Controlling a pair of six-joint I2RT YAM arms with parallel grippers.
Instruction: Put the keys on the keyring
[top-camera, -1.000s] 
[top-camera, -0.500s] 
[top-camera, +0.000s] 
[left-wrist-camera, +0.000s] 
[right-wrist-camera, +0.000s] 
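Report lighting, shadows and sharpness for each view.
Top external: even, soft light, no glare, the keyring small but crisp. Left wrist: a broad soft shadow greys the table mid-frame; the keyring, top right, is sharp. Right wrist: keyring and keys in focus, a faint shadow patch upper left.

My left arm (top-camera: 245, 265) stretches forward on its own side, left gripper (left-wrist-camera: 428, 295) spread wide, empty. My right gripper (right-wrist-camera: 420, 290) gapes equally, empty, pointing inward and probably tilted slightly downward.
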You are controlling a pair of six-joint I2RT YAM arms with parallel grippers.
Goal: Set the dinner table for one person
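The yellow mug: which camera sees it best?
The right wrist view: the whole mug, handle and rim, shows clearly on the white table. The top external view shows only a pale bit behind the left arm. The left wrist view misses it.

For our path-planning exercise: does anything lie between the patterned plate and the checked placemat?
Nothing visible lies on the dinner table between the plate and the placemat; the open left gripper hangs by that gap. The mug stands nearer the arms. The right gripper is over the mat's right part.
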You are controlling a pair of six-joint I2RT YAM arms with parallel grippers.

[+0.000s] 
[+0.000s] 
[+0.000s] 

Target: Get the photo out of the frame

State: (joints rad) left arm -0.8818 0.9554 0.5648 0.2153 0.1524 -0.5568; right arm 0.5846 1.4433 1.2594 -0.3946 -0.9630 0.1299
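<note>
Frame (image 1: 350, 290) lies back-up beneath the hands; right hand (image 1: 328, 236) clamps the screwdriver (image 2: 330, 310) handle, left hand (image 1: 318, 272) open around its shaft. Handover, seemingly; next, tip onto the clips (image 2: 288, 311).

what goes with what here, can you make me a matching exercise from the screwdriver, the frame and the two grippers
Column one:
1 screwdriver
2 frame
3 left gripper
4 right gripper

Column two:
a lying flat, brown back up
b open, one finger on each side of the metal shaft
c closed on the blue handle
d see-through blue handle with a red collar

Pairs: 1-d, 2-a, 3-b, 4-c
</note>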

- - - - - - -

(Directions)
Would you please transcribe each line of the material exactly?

(Exercise answer)
Controlling a pair of six-joint I2RT YAM arms with parallel grippers.
Instruction: Put the keys on the keyring
[top-camera, -1.000s] 
[top-camera, -0.500s] 
[top-camera, +0.000s] 
[left-wrist-camera, +0.000s] 
[right-wrist-camera, +0.000s] 
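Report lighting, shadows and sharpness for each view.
Top external: even, soft light, no glare, the keyring small but crisp. Left wrist: a broad soft shadow greys the table mid-frame; the keyring, top right, is sharp. Right wrist: keyring and keys in focus, a faint shadow patch upper left.

My left arm (top-camera: 245, 265) stretches forward on its own side, left gripper (left-wrist-camera: 428, 295) spread wide, empty. My right gripper (right-wrist-camera: 420, 290) gapes equally, empty, pointing inward and probably tilted slightly downward.
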You are controlling a pair of six-joint I2RT YAM arms with parallel grippers.
Goal: Set the dinner table for one person
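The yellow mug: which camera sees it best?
The right wrist view: the whole mug, handle and rim, shows clearly on the white table. The top external view shows only a pale bit behind the left arm. The left wrist view misses it.

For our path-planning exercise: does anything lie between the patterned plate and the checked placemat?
Nothing visible lies on the dinner table between the plate and the placemat; the open left gripper hangs by that gap. The mug stands nearer the arms. The right gripper is over the mat's right part.
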You are controlling a pair of six-joint I2RT YAM arms with parallel grippers.

[+0.000s] 
[+0.000s] 
[+0.000s] 

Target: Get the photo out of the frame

State: (joints rad) left arm -0.8818 0.9554 0.5648 0.2153 0.1524 -0.5568; right arm 0.5846 1.4433 1.2594 -0.3946 -0.9630 0.1299
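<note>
Frame (image 1: 350, 290) lies back-up beneath the hands; right hand (image 1: 328, 236) clamps the screwdriver (image 2: 330, 310) handle, left hand (image 1: 318, 272) open around its shaft. Handover, seemingly; next, tip onto the clips (image 2: 288, 311).

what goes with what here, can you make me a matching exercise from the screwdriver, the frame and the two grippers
Column one:
1 screwdriver
2 frame
3 left gripper
4 right gripper

Column two:
a lying flat, brown back up
b open, one finger on each side of the metal shaft
c closed on the blue handle
d see-through blue handle with a red collar

Pairs: 1-d, 2-a, 3-b, 4-c
</note>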

This answer leaves nothing further to address.